Entstanden sind 14 Ferienwohnungen mit unterschiedlichem Zuschnitt, deren Besonderheit unter anderem darin besteht, dass von jeder Wohnung aus sowohl freier Blick auf die Nordsee wie auch über die Insel besteht, 5 der Wohnungen schauen zusätzlich auf den Alten Hafen. Alle Wohnungen haben einen Balkon bzw. Dachterrasse, die Dachgeschosswohnungen sogar zwei. Beim Innenausbau legten die Bauherren Wert auf ökologische/nachhaltige Baumaterialien und Farben. Oberhalb des Erdgeschosses wurde das Gebäude in Holzrahmenbauweise neu aufgebaut. Fassade und Dämmung wurden so gewählt, dass gleichzeitig ein gesundes angenehmes Raumklima und ein niedriger Energiebedarf erzielt wurde. Tatsächlich besitzt das Gebäude nun den höchsten Energiestandard (A+).

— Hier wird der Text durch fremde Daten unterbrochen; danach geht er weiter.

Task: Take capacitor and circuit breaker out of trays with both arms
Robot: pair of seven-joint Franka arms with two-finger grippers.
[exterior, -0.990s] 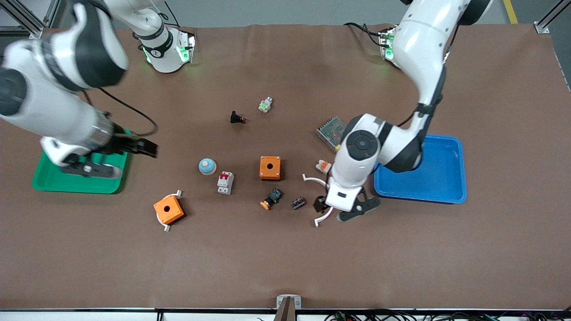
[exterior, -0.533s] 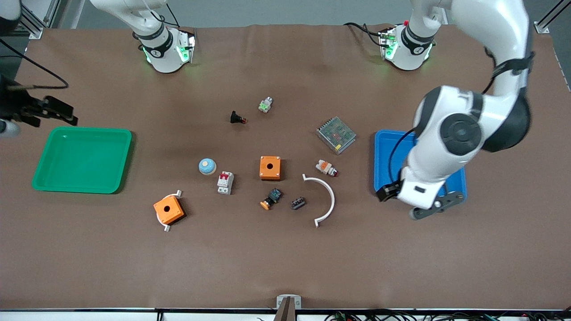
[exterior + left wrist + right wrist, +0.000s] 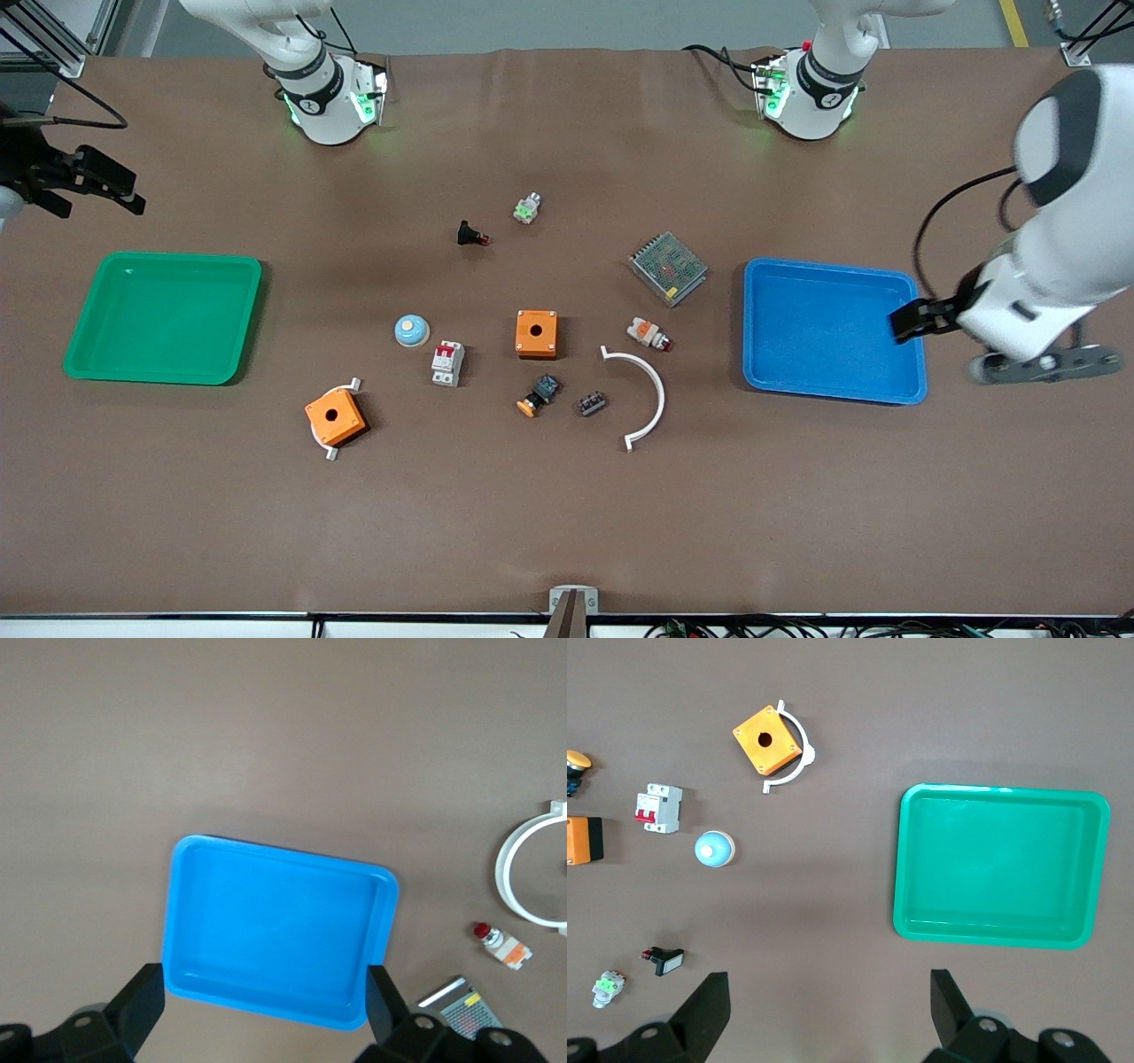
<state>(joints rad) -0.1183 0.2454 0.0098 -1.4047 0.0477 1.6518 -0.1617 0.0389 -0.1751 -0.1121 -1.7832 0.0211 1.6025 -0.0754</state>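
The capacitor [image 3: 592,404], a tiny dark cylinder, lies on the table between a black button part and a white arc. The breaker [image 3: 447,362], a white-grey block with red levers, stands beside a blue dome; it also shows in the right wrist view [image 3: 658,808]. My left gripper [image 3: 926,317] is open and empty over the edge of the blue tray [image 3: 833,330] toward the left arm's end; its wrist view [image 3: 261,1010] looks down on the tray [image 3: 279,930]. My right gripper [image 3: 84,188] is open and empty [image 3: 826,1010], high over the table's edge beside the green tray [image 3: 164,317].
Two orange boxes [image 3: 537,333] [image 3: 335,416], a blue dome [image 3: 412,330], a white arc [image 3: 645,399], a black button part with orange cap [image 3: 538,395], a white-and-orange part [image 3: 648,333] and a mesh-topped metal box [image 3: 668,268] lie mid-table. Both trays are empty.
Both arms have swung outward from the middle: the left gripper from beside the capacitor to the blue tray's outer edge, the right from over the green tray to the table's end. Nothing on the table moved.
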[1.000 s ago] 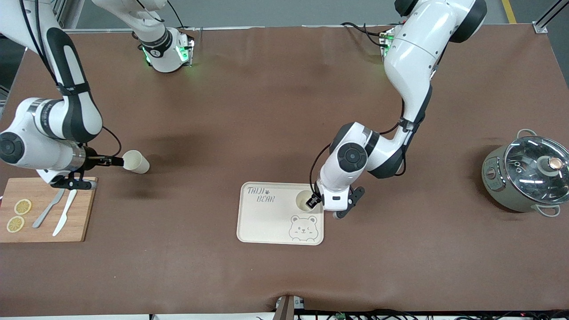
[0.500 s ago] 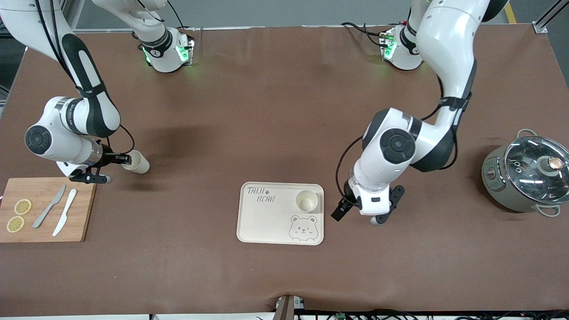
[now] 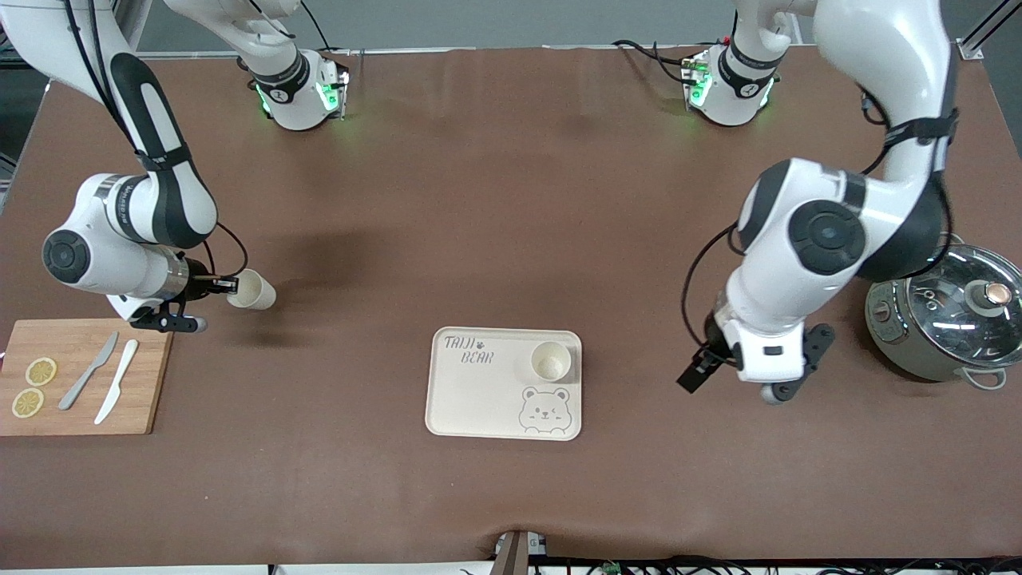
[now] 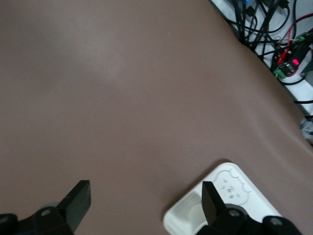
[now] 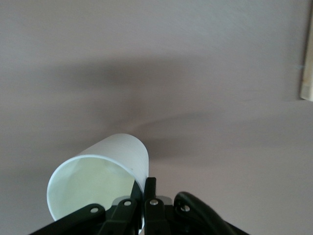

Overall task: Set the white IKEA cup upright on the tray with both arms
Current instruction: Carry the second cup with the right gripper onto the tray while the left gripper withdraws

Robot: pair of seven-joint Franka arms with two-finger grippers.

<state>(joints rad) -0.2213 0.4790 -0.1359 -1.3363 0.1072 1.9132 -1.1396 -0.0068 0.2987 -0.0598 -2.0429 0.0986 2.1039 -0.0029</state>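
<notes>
Our right gripper (image 3: 229, 285) is clamped shut on the rim of the white cup (image 3: 255, 291): one finger sits inside the mouth, the other outside against the wall. The cup lies on its side near the table's nine o'clock edge, at about one o'clock from the cutting board (image 3: 80, 415), with its mouth turned toward the gripper. We cannot tell whether it rests on the brown table (image 3: 511, 200) or is just clear of it.

The tray (image 3: 479, 399) sits near six o'clock of the table, well apart from this cup. A second cup (image 3: 551, 361) already stands upright in the tray's two o'clock corner. Our left gripper (image 3: 693, 375) hangs with its jaws spread wide and nothing between them, over bare table at three o'clock from the tray, between it and the pot (image 3: 942, 319).

As we judge it, the step in hand is to lift this cup and carry it to the tray. A pinch on a thin rim is a small hold, so we should:

- raise it gently and rotate the wrist slowly until the base points down;
- avoid any jerk that could let the wall slip between the fingers;
- aim for the bare part of the tray toward nine o'clock, clear of the standing cup;
- lower it until the base sits flat inside the raised rim before we release.

We keep the left arm where it waits so the paths do not cross.
</notes>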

So wird das gesamte Gebäude von Luftwärmepumpen mit Wärme und Heißwasser versorgt, die auch dem ausgesprochen rauen Nordseeklima gewachsen sind. Die Lage außerhalb des Deiches und die nicht immer lieblichen Klimabedingungen auf Pellworm führten allerdings dazu, dass in manchen Teilen Kompromisse eingegangen werden mussten. So konnte der Wunsch der Bauherrin nach Holzfenstern aus diesem Grunde nicht realisiert werden.
Im Erdgeschoss sind Räumlichkeiten und Installationen so gestaltet, dass dort wie früher eine Gaststätte entstehen könnte, die feste Zusage eines entsprechenden Pächters gibt es allerdings noch nicht. Isabel Sommer erzählt im Gespräch, dass auch andere Möglichkeiten der Nutzung denkbar sind, sofern sie im Einklang mit dem Gesamtkonzept des Gebäudes stehen.

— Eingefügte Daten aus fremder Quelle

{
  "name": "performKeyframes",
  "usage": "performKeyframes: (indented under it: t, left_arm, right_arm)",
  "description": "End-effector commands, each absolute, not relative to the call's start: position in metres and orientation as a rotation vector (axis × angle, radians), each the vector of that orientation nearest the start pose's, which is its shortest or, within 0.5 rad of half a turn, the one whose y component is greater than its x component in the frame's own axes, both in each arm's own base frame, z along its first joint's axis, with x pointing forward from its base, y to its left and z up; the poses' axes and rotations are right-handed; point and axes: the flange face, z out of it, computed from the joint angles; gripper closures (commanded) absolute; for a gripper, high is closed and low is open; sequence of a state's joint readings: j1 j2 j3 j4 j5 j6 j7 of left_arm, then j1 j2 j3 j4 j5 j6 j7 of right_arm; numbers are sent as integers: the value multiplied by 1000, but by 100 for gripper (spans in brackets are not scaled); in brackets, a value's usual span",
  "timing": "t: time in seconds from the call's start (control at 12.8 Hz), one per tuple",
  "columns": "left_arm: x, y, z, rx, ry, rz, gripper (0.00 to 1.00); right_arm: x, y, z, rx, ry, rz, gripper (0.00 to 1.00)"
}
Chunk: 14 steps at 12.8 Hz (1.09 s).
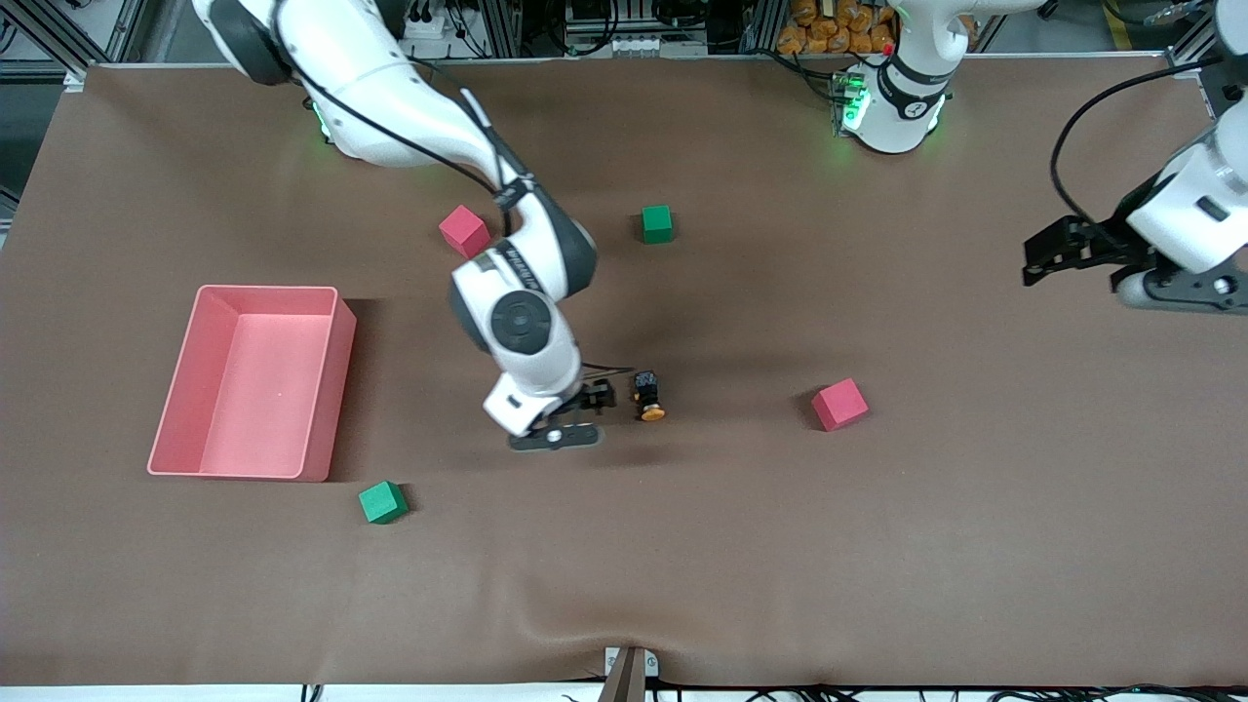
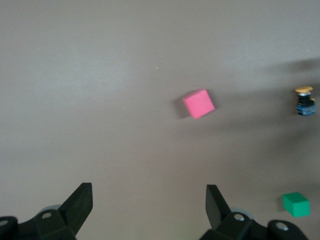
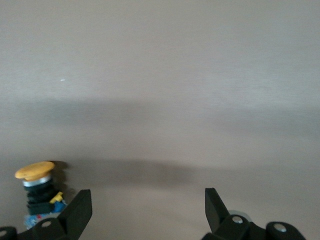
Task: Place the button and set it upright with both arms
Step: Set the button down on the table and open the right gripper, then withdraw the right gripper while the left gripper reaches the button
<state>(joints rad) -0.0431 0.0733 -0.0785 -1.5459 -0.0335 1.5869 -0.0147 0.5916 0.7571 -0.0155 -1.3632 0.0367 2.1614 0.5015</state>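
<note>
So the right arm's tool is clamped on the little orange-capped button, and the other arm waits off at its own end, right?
Not quite. The right tool is open and holds nothing: in the right wrist view the button stands on the brown table just outside one finger. The rest holds: the left tool waits, open, over its arm's end of the table.

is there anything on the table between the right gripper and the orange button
Nothing visible. The right gripper, fingers open, sits right beside the button with only bare brown table between them. The nearest pink cube lies past the button, toward the left arm's end. The left gripper waits, open, over that end.
</note>
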Motion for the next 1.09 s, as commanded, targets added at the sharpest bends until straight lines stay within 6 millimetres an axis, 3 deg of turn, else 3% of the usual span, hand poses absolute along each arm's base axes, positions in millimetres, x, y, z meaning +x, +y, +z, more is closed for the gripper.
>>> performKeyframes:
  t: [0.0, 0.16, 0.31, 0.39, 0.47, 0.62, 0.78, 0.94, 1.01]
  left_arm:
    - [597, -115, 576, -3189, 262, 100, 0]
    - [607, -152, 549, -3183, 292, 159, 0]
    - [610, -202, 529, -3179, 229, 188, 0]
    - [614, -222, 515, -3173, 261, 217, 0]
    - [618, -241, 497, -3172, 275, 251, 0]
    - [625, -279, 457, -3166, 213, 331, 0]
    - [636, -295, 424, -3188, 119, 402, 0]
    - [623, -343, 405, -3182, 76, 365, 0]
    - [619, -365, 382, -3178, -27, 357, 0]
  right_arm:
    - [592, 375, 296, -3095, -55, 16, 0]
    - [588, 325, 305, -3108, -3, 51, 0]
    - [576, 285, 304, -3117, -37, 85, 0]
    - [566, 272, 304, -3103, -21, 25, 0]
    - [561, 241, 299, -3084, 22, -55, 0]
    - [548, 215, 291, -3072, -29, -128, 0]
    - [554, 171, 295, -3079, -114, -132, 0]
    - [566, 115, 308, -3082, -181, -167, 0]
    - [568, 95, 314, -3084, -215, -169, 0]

Schon von weitem ist das Gebäude zu sehen, ragt es doch mit dem zusätzlichen Stockwerk weit über den Deich. Die einen denken an eine Trutzburg, die nun als vermutlich hochwassersicherstes Haus auf Pellworm am Hafen steht, andere wiederum werden dem alten Hotel zur Börse mit seinem Tonnendach und dem Festsaal nachtrauern. Nur am Rande sei erwähnt, dass der ehemalige Festsaal über der Gaststätte schon vor Jahrzehnten aus statischen Gründen nicht mehr genutzt werden durfte.
Ein Teil der Wohnungen steht zum Verkauf, ein anderer Teil wird zunächst als Ferienwohnung angeboten werden. Erste Interessenten haben bereits konkrete Kaufabsichten geäußert. Bei entsprechender Portokasse wird vielleicht die eine oder andere Pellwormer:in mit einem Kauf einer Wohnung liebäugeln. Dabei sollte allerdings beachtet werden, dass die Wohnungen als Ferienwohnungen ausgelegt und für eine derartige Nutzung vorgesehen sind.